Hospital in Vieques, Puerto Rico

Susana Centeno Family Health Center (Centro de Salud Familiar Susana Centeno, CSFSC) is the hospital in Vieques, Puerto Rico. It is administered by the Puerto Rico Department of Health. The hospital is currently being rebuilt after closing in 2017 due to damage sustained in Hurricane Maria. It housed the island's only maternity ward, x-ray, and dialysis center.

== Old hospital ==
After the colony of Vieques was established by Spain in 1844, a chief physician provided health services through the local government. These public health services focused on epidemics and medical care for the poor. A civilian hospital was created in 1879. Through the hospital, the municipality provided shelter, meals, medicine, nurses, and daily visits from a doctor. The sanatorium was located in barrio Cañon in front of the municipal cemetery. It was a big house build with wood and zinc planks. By the early 1910s, the sanatorium was in poor condition.

== José Benítez Guzmán Municipal Hospital ==

...to think of a maternity ward for Vieques is a fantasy. Within the realm of modern medicine, this is a project impossible to finance. A maternity ward needs specialized personnel such as an obstetrician-gynecologist, anesthesiologist (twenty-four hours), pediatrician-neonatologist, nurse anesthetist, and indispensable equipment like an incubator, respirator, blood bank and others...It is quite true that these services used to be offered in Vieques. But what is not mentioned is the high mortality and morbidity rate that these practices entailed...We have to understand that those were other times and other attitudes. Physicians could engage in improper practices and the people harmed were often conformists or did not have the malice to think about lawsuits and disputes. Nowadays a doctor must carefully weigh each step. We are in a time of lawsuits, especially against obstetrician-gynecologists, who are the target of most of them. For such reasons none of these specialists are going to work in a place that does not guarantee services and equipment conducive to an adequate practice of their profession.

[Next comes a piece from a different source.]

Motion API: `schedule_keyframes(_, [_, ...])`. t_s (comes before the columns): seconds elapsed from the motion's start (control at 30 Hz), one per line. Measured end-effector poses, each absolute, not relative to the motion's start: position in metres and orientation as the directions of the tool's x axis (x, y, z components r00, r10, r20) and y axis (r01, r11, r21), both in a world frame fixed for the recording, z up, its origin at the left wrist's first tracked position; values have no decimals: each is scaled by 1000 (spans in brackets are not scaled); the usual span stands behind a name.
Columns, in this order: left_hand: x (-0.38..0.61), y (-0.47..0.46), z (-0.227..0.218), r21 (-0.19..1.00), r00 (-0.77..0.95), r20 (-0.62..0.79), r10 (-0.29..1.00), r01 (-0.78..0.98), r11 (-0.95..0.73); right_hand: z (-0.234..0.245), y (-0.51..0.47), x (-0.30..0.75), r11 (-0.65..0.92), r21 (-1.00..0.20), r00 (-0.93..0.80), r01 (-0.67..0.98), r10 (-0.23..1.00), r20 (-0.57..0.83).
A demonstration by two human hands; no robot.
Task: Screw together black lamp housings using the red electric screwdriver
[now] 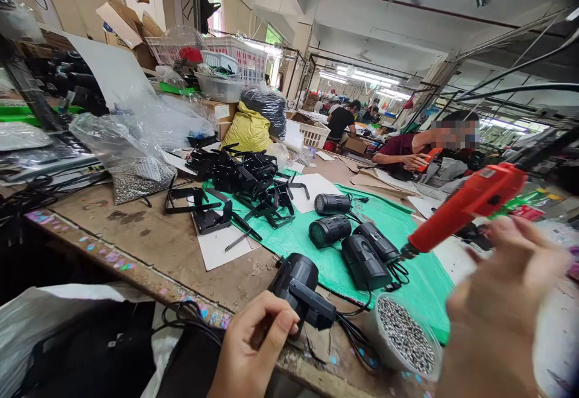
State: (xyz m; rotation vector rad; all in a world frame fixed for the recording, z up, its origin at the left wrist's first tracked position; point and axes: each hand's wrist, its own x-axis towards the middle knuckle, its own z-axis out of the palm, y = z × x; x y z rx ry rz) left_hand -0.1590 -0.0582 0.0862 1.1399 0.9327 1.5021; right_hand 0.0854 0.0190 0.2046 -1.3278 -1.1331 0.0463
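Fingers of the left hand curl around a black lamp housing with a bracket on it, gripping it at the near edge of the worn wooden workbench. Black cables trail from the housing just to the right of that hand. The right hand is blurred and close to the camera, fingers spread loosely below the rear of an orange electric screwdriver; whether it actually grips the tool cannot be told. The screwdriver's tip points down and left, toward the space above the left hand.

Between the two hands stands a clear tub of small screws. Beyond the left hand, on a green mat, lie more black lamp housings, one showing its round lens face. Farther out from the left hand, a heap of black metal brackets sits beside sheets of white card. Left of that heap are clear plastic bags, one holding a mass of small parts. A yellow bag and white baskets stand behind the brackets. Past the screwdriver, a co-worker in a dark red shirt leans over the same bench with an orange tool in hand.
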Motion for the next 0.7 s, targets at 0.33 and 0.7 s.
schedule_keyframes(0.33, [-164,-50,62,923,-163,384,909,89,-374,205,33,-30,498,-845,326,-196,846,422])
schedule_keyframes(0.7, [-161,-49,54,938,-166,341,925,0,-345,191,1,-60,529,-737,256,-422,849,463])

Viequense ob-gyn José Luis Cintrón in the late 1990s on the challenges of maintaining a maternity ward on the island.

In the early 1910s, Carlos Benítez Castaño, a wealthy hacendado and town mayor (1910-1914), donated some of his land outside of town and supported the construction of a new hospital. The José Benítez Guzmán Municipal Hospital was established in 1913 and included doctors, nurses, and other personnel, sleeping quarters, pharmacy, mortuary, operating room, maternity ward, and other services. The hospital was named after Benítez Castaño's father. The building had several wings and wraparound verandas.

In 1930, Susana Centeno began working at the hospital as a volunteer. She retired in 1961.

In 1953, 212 births (79 percent) on Vieques took place at the hospital. By 1968, hospital births on the island increased to 99.4 percent. A study team of Naval Reserve officers headed by Captain Richard E. Young, a reservist with Naval Air Force Atlantic Fleet, visited the island in 1981 to determine which projects would benefit both the island's residents and the Navy. Vieques mayor Carlos Castano suggested that they visit the hospital. Young reported that it was in "pitiful shape...They didn't even have a typewriter that worked, and the patients waited, sometimes hours, on hard wooden benches." The Navy later donated X-ray equipment valued at $250,000. Commodore Diego E. Hernández, chief of staff for the Naval Air Force Atlantic Fleet and the senior ranking Hispanic-American in the Navy, was present at the dedication ceremonies.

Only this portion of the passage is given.